I have no doubt that you are doing the right thing by this bird by trying to help him recover (which is more than most rehabbers around here would do with a wound like that!), and for that you have my utmost admiration and respect.

Jennifer


----------



## amyable

Hi Jennifer,

Initially I've been putting an anti-bacterial cream on his broken skin.

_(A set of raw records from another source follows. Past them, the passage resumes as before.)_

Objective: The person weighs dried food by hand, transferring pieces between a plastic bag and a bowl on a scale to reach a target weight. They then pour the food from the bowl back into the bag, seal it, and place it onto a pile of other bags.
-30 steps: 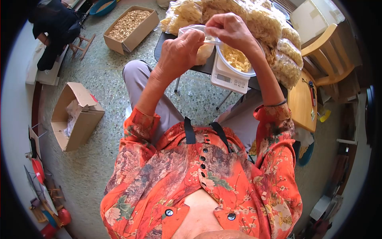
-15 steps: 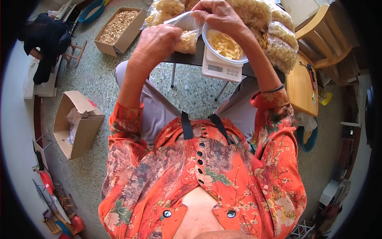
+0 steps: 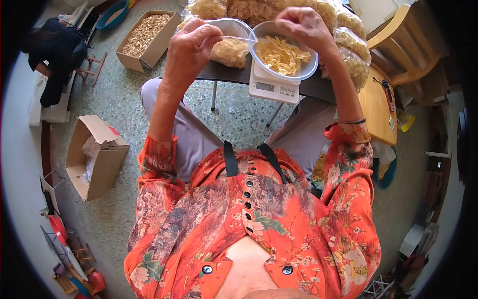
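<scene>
My left hand (image 3: 191,52) pinches the near rim of a clear plastic bag (image 3: 230,54), which is spread wide at its mouth. Pale yellow dried flakes fill the bag's lower part as it rests on the dark table (image 3: 226,74). Beside it, a round white bowl (image 3: 313,67) holds more dried strips (image 3: 280,55) and sits on a white digital scale (image 3: 274,88) with a lit display. Above the bowl's far right side is my right hand (image 3: 307,29), apart from the bag, its fingers curled together. Whatever they may hold is hidden.
Filled clear bags (image 3: 259,11) are piled behind the bowl and down the right. A wooden chair (image 3: 381,107) stands at right. On the floor at left are a carton of flakes (image 3: 149,37) and an open carton (image 3: 107,159). A person in black (image 3: 57,47) sits far left.
My right hand has let go of the bag's rim and moved right, over the bowl. My left hand has shifted slightly left and up, and the bag's mouth is wider.
</scene>
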Motion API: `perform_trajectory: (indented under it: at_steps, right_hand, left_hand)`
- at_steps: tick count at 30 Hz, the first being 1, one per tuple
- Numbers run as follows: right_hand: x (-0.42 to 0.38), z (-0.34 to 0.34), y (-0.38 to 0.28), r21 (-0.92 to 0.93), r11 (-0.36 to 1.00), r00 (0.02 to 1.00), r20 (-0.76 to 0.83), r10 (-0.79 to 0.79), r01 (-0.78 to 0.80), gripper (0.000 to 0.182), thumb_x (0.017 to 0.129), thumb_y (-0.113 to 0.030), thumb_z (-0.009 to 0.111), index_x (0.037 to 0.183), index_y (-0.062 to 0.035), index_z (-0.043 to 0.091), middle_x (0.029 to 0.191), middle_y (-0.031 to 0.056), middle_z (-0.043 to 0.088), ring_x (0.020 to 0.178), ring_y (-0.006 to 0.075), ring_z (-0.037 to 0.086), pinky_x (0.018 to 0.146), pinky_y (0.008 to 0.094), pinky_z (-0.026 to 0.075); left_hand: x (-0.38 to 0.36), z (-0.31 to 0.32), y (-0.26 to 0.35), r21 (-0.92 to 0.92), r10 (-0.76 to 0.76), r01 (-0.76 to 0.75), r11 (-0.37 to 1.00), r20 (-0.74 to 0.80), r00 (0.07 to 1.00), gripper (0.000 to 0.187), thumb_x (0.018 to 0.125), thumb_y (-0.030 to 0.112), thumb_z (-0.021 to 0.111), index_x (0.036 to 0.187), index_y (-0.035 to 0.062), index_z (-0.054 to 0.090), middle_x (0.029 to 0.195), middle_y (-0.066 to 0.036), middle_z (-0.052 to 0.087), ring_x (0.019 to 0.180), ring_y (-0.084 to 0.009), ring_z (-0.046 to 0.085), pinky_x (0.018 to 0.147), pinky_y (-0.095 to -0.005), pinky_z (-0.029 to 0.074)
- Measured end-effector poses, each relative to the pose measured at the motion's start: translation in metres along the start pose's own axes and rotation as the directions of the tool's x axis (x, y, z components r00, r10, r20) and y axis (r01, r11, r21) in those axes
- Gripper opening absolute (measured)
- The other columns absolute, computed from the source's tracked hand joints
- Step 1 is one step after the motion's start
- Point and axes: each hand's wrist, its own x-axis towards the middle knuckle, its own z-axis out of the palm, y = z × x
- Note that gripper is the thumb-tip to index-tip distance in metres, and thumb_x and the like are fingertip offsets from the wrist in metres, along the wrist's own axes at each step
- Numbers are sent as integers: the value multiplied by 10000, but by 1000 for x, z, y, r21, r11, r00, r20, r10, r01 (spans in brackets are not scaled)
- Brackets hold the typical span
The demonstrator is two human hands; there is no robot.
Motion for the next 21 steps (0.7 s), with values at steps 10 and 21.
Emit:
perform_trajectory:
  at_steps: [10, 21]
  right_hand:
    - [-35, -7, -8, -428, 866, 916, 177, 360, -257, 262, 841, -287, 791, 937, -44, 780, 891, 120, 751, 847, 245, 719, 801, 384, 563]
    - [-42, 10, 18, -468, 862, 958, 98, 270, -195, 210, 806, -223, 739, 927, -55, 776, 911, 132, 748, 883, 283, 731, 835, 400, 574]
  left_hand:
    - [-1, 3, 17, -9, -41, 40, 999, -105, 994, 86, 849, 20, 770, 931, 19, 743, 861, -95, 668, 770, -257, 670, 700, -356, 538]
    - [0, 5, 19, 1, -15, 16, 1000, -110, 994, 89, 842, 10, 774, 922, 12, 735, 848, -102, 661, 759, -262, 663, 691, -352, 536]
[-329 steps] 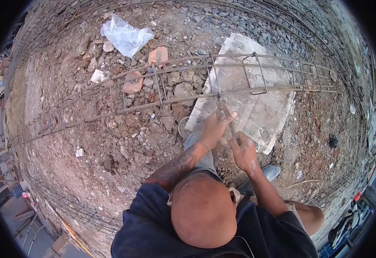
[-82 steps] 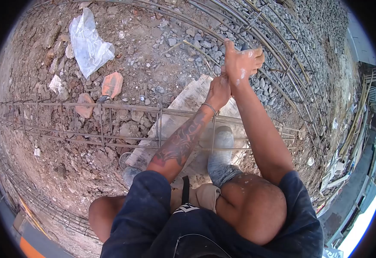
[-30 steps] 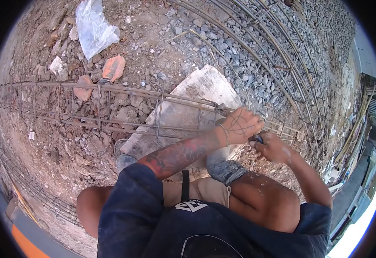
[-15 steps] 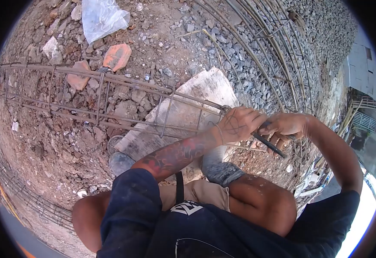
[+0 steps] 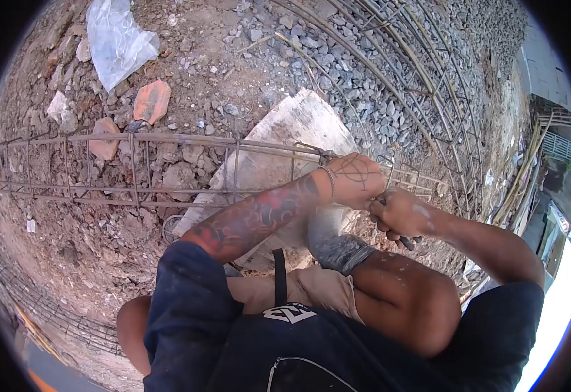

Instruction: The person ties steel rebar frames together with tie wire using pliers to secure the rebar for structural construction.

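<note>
A long rebar cage point(image 5: 135, 140) lies across the dirt from left to right. My tattooed left hand point(image 5: 357, 179) is closed over its top bar, at a stirrup near the right end. Just below and to the right, my right hand point(image 5: 396, 215) is a fist around a dark tying tool point(image 5: 407, 244). Only the tool's handle end shows under the fist; its tip is hidden between the two hands. The hands touch each other at the cage. My shoe point(image 5: 328, 238) stands under the cage on a pale board point(image 5: 292, 127).
Broken bricks point(image 5: 151, 101) and a crumpled plastic bag point(image 5: 112, 39) lie on the dirt beyond the cage. Grey gravel point(image 5: 364, 78) and more long rebar cages point(image 5: 429, 85) fill the upper right. Another cage point(image 5: 37, 300) runs along the lower left. A wire coil point(image 5: 171, 227) sits by the board.
My right hand has come down and in from the right, now tucked under my left hand, and the tool's shaft is mostly hidden. My left hand stays on the cage.
</note>
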A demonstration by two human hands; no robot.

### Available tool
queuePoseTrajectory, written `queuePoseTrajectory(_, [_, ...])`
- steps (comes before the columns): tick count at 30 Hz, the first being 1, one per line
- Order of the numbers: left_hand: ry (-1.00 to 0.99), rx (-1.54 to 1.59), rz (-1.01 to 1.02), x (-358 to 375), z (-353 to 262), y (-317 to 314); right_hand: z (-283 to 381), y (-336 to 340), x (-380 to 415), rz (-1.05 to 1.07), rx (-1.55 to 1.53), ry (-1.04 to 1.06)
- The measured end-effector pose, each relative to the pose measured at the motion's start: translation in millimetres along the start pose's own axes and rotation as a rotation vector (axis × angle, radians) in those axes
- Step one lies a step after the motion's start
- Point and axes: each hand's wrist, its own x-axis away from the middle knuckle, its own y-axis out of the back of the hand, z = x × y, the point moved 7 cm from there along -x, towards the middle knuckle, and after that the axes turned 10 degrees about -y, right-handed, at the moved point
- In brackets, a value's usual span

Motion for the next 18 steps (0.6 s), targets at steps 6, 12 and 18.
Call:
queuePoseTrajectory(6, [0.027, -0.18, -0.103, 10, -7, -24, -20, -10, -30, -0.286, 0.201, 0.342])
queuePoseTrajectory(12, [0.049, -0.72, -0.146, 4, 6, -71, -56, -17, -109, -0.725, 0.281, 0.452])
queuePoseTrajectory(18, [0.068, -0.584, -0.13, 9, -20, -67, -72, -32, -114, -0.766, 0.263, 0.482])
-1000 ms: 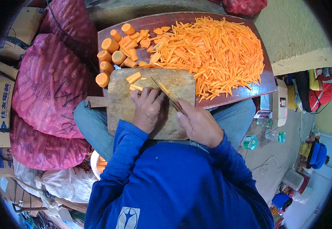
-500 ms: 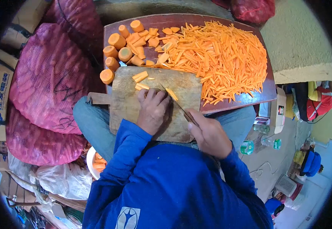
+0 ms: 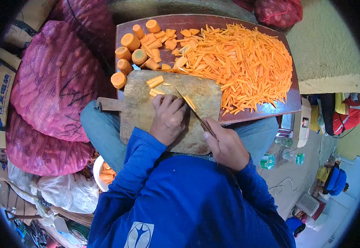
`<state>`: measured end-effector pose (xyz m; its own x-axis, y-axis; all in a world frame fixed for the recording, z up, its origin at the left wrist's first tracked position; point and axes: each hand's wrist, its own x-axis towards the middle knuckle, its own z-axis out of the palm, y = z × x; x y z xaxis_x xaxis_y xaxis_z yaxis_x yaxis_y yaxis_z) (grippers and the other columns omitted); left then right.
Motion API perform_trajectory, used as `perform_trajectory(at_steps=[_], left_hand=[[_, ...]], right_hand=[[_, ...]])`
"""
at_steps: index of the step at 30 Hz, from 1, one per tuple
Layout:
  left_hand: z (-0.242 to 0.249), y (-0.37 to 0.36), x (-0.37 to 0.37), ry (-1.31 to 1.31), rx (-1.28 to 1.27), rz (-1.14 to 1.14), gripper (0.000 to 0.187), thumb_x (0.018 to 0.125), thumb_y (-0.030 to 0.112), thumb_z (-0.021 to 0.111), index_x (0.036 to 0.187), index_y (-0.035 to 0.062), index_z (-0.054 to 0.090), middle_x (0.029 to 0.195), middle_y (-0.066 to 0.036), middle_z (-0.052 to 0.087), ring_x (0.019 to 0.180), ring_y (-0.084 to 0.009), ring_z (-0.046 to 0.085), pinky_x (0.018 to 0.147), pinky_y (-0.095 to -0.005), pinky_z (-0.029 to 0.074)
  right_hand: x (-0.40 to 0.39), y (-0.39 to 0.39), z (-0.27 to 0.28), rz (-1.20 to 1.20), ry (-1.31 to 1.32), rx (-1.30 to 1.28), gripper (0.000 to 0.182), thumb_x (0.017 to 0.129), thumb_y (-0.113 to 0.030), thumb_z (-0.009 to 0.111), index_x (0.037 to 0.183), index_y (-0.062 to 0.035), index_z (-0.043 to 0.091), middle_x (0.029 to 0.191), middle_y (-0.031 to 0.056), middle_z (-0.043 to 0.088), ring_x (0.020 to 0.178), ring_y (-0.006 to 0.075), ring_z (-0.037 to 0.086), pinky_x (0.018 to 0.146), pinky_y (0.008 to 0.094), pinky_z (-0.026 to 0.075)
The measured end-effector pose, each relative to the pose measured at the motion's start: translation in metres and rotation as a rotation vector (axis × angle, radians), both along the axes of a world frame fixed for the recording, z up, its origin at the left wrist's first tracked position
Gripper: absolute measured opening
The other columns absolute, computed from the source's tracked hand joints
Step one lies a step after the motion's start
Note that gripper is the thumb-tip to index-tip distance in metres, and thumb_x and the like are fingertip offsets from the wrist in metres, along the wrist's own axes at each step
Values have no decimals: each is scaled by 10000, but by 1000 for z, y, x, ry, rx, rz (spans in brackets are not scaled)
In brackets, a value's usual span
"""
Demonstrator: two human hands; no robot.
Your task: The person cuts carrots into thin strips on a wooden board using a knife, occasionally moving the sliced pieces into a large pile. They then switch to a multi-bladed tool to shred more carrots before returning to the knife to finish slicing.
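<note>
Carrot sticks [image 3: 246,66], upper right: one heap, thin, straight, bright orange. Board [image 3: 147,111], centre: worn, stained wood. Carrot chunks [image 3: 130,41], upper left: blunt-ended, one greenish on top. Our right hand [image 3: 227,146], right of centre: closed round the knife [image 3: 197,115]. Our left hand [image 3: 168,120], centre: fingers curled; whether they grasp carrot, we cannot tell. Carrot pieces [image 3: 155,81], board's upper part: pale orange, flat-sided.

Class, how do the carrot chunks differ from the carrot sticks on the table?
The carrot chunks are thick, several round-ended; the carrot sticks are thin and narrow. The chunks make a small cluster; the sticks, a larger heap. Both are orange and lie on the table.
</note>
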<state>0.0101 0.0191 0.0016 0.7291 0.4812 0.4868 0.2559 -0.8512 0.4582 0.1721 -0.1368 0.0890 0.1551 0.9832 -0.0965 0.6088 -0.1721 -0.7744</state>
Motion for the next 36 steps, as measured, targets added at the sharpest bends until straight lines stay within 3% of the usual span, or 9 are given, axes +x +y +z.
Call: perform_trajectory(at_steps=[14,17,20,25,29,31,33,36], left_hand=[[6,-1,2,-6,26,7,257,749,76,786,1004,50,764,1042,-72,677,1033,-272,626,1025,-473,383],[1,-1,1,-56,-10,30,205,769,69,795,971,63,755,1023,-67,676,1018,-272,628,1014,-479,386],[8,-2,-8,-64,15,91,282,742,57,820,1019,71,764,1037,-59,699,999,-274,652,998,-458,390],[18,6,-16,5,44,208,242,826,73,824,1057,72,751,1051,-58,692,1007,-286,641,964,-461,387],[20,12,-22,68,36,291,258,833,86,826,1081,86,754,1074,-66,676,1034,-300,630,950,-463,395],[16,12,-26,95,-11,280,272,844,94,824,1106,94,753,1089,-81,661,1060,-311,624,927,-467,408],[15,11,-27,98,-13,259,267,847,96,824,1105,90,751,1084,-86,661,1052,-314,625,913,-466,414],[12,12,-27,71,-30,232,263,853,97,825,1104,80,749,1084,-94,662,1039,-319,626,888,-464,423]], right_hand=[[4,9,-9,-15,-19,22,386,1053,-180,635,1394,-13,565,934,303,717,866,532,701,734,598,541],[10,14,-11,4,44,40,380,1059,-170,635,1400,-10,581,955,293,722,883,506,721,755,541,568],[13,5,-2,-76,132,173,373,1065,-166,635,1397,2,602,966,275,720,889,469,734,773,476,576],[17,-21,7,-69,211,-19,356,1066,-180,645,1363,17,636,962,257,715,856,432,734,771,436,564],[26,-28,-1,-44,250,-125,352,1069,-186,642,1352,23,645,967,260,715,867,417,736,790,425,565],[40,-20,-13,-60,151,61,367,1071,-192,642,1364,29,639,982,274,717,898,410,743,819,422,568],[46,-6,-13,-146,201,-21,379,1068,-195,647,1369,35,636,1002,292,718,929,407,748,845,419,568],[45,13,-17,-269,60,158,380,1064,-188,656,1366,41,634,974,299,711,886,410,752,802,431,574]])
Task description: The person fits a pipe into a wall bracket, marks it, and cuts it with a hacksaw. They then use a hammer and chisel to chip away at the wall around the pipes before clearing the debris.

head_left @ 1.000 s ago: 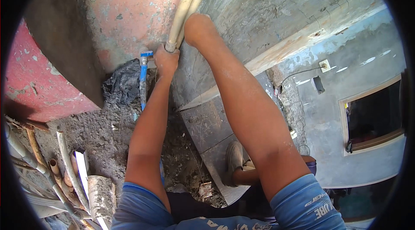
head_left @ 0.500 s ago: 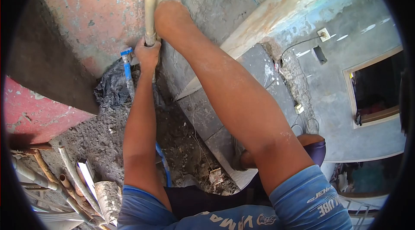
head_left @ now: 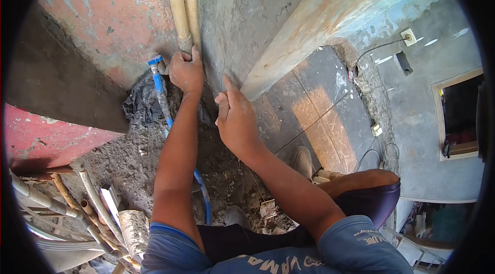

I've got HyperCal cream ( Hypericum and Calendula) and have rubbed some onto the surface of his back to help sooth it today.
I have got Hypercal Tincture which when diluted can be used for bathing wounds, which might be a close second to using the actual flower brewed up.
Although I've never used it yet I've also got Calendula Complex Tincture which can be diluted and is often taken to help with inflammation of the digestive tract. I've never used that one for bathing wounds but is probably ok aswell.
I vaguely remember reading somewhere that Calendula shouldn't be used on deep wounds as it can work too quickly. I think the danger then is that it might seal in any deep down dirt before the tissue underneath has had time to heal.
I'll check that out again.

Thank you so much for the info.

Janet

Yes the smell could just as well be infection, hard to tell. There was so much stuck in the crop that it maybe from the food being trapped in there.


----------



## Pidgey

Just out of curiosity, does he move the affected wing?

How much actual volume do you get out of his poops compared to a normal bird?

Pidgey


----------



## amyable

Yes I think he does have good use of that wing. I will double check tomorrow. He's just had another drink and gone to bed now. 

He's gone so laid back now he just sits on my lap without me having to hold him so he hasn't flapped today, (except when I've done the vertical hold he hates) but I'm holding his wings flat then.

Poops: In the space of two hours this evening he'd done four, and when I had him out just now he did another two, so approx two and hour.
Two earlier were more solid and green. The last two were runny slimey green. The urates are slightly more white than cream today.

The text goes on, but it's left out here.